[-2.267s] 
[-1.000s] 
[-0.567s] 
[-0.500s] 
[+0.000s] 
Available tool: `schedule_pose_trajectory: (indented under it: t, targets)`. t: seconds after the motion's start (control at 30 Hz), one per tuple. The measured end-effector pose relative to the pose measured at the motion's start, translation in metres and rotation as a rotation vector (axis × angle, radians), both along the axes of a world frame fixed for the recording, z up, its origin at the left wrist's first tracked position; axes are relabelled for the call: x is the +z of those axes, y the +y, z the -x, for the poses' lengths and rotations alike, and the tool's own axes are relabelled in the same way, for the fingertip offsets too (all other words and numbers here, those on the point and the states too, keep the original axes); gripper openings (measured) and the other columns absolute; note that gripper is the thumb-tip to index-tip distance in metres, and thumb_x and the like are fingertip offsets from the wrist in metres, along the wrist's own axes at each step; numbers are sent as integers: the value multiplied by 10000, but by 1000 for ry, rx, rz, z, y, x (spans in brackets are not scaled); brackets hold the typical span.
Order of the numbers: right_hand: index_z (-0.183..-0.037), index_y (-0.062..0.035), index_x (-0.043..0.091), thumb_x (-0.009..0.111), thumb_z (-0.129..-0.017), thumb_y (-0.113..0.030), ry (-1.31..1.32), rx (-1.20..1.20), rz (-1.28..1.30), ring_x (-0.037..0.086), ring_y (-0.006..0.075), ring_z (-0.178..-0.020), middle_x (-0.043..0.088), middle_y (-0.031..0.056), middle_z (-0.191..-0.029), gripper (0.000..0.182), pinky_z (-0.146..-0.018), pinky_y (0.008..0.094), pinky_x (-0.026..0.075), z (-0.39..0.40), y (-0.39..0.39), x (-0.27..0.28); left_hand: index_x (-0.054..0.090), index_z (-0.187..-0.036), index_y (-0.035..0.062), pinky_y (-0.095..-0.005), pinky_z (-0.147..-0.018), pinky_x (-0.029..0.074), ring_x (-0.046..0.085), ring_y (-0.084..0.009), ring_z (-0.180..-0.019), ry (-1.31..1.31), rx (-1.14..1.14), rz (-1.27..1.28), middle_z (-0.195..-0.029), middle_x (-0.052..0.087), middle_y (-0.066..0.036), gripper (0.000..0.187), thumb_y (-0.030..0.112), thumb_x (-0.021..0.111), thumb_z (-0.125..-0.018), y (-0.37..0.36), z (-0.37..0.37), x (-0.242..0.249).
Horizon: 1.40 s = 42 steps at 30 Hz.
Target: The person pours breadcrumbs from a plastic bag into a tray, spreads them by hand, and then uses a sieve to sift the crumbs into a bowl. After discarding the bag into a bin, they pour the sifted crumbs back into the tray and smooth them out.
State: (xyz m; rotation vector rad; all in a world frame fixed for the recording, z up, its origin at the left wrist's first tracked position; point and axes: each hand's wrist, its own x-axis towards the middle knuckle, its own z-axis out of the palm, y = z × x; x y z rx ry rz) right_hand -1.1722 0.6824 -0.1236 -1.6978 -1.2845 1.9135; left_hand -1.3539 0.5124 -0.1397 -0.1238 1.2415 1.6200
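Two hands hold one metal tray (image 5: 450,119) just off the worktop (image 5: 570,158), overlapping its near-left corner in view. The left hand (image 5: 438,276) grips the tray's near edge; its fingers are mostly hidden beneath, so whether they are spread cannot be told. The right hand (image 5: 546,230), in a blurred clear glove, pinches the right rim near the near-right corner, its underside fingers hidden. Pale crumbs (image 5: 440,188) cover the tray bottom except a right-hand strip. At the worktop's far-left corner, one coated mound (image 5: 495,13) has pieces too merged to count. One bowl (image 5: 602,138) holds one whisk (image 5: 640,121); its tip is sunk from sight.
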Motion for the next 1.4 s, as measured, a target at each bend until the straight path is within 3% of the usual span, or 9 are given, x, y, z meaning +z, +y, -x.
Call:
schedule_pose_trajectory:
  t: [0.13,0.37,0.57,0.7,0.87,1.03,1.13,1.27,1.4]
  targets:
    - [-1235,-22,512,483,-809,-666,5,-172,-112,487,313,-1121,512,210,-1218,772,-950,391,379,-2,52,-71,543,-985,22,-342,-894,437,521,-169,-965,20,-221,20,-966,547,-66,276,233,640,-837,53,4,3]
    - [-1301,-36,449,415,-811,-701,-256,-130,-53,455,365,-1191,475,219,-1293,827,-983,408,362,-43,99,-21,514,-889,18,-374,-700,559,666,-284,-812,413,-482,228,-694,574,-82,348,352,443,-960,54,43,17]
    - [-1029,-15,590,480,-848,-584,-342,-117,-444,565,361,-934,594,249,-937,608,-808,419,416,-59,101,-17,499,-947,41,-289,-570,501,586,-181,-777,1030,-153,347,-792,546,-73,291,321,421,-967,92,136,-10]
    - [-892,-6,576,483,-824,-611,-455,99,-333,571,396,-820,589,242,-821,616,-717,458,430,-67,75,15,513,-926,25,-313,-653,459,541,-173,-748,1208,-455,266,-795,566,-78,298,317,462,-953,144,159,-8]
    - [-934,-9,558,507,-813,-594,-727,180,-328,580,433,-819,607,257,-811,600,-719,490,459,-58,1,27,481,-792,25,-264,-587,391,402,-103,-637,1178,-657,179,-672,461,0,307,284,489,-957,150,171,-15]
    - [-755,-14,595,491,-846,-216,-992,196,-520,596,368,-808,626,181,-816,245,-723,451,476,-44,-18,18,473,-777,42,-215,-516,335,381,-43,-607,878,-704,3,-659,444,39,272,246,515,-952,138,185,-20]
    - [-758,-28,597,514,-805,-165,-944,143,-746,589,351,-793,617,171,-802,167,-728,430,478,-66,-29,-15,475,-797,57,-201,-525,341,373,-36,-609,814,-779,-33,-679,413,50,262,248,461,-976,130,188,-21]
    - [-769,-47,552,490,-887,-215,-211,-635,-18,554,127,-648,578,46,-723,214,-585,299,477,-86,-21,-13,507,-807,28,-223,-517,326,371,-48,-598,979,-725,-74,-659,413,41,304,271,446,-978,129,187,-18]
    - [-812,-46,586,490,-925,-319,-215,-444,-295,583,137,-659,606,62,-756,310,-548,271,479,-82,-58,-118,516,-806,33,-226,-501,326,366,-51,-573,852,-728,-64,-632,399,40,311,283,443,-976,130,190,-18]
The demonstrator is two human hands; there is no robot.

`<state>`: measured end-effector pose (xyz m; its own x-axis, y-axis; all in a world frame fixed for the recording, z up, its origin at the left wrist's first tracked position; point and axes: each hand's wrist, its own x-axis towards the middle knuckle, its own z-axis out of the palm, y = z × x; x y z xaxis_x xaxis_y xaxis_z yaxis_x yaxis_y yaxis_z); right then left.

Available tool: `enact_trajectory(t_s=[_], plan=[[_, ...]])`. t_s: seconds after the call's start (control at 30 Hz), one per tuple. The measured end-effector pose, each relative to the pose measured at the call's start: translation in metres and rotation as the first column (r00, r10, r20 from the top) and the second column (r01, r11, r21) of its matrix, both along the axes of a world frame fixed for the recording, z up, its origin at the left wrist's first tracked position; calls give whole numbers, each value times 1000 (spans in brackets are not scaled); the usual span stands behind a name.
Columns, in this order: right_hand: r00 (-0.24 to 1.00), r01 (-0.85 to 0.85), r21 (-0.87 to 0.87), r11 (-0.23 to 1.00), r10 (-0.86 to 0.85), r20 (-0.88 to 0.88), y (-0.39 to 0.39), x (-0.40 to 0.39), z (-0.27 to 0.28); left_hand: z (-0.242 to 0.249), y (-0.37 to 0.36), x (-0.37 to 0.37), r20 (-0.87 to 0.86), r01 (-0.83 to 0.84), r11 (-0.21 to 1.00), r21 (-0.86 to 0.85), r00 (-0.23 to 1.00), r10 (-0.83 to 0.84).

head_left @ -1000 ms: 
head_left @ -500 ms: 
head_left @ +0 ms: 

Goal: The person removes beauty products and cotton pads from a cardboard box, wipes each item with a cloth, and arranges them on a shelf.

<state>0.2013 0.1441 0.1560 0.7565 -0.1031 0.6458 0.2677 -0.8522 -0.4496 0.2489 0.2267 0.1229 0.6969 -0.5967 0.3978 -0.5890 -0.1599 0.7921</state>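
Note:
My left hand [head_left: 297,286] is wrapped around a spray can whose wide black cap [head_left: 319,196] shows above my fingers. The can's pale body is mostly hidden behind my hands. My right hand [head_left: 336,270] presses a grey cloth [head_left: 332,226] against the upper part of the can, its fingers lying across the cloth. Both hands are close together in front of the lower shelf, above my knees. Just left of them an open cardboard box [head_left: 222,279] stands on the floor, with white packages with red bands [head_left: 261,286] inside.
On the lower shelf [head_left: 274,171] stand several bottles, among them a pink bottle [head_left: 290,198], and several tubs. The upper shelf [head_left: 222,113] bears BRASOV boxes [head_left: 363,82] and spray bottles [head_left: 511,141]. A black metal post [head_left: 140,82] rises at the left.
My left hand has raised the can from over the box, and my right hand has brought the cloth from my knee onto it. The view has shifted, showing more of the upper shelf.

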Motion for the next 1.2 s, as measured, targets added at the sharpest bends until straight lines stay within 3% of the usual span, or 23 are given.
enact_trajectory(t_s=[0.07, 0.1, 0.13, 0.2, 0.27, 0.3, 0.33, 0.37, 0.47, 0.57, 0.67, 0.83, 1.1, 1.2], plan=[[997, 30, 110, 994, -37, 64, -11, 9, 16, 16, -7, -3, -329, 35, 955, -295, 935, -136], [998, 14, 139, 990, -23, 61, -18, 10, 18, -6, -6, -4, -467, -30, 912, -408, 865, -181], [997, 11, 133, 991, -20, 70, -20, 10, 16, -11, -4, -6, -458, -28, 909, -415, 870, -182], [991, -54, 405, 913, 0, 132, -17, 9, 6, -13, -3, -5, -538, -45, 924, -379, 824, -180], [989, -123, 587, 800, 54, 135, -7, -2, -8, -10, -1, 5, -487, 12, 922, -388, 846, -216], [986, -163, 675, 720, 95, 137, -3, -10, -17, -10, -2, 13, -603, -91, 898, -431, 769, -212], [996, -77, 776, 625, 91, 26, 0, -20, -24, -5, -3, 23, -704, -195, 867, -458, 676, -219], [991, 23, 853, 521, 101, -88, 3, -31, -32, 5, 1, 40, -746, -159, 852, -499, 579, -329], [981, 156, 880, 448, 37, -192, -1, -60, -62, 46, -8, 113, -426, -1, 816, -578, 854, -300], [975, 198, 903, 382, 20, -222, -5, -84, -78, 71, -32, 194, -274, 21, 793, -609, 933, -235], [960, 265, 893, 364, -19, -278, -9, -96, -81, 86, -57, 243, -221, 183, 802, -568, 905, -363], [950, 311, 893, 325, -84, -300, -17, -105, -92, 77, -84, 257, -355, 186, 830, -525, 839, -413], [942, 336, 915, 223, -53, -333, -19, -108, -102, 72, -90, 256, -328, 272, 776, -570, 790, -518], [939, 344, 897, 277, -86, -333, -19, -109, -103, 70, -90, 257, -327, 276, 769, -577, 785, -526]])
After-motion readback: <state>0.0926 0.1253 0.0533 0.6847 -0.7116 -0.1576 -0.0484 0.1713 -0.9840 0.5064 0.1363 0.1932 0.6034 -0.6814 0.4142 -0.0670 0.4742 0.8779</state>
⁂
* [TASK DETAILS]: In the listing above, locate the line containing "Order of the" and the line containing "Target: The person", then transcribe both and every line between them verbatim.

* [ANSWER TO THE EXERCISE]:
Order of the numbers: right_hand: index_z (-0.183..-0.037), index_y (-0.062..0.035), index_x (-0.043..0.091), thumb_x (-0.009..0.111), thumb_z (-0.129..-0.017), thumb_y (-0.113..0.030), ry (-1.31..1.32), rx (-1.20..1.20), rz (-1.28..1.30), ring_x (-0.037..0.086), ring_y (-0.006..0.075), ring_z (-0.178..-0.020), middle_x (-0.043..0.088), middle_y (-0.031..0.056), middle_z (-0.191..-0.029), gripper (0.000..0.182), pinky_z (-0.146..-0.018), pinky_y (0.008..0.094), pinky_x (-0.026..0.075), z (-0.39..0.40), y (-0.39..0.39), x (-0.27..0.28); left_hand: index_x (-0.054..0.090), index_z (-0.187..-0.036), index_y (-0.035..0.062), pinky_y (-0.095..-0.005), pinky_z (-0.147..-0.018), pinky_x (-0.029..0.074), ring_x (-0.046..0.085), ring_y (-0.084..0.009), ring_z (-0.180..-0.019), ry (-1.31..1.31), rx (-1.14..1.14), rz (-1.27..1.28), middle_z (-0.195..-0.029), middle_x (-0.052..0.087), middle_y (-0.066..0.036), gripper (0.000..0.187), thumb_y (-0.030..0.112), thumb_x (-0.021..0.111), thumb_z (-0.125..-0.018), y (-0.37..0.36), z (-0.37..0.37), x (-0.242..0.249).
Horizon: 1.40 s = 42 steps at 30 Hz.
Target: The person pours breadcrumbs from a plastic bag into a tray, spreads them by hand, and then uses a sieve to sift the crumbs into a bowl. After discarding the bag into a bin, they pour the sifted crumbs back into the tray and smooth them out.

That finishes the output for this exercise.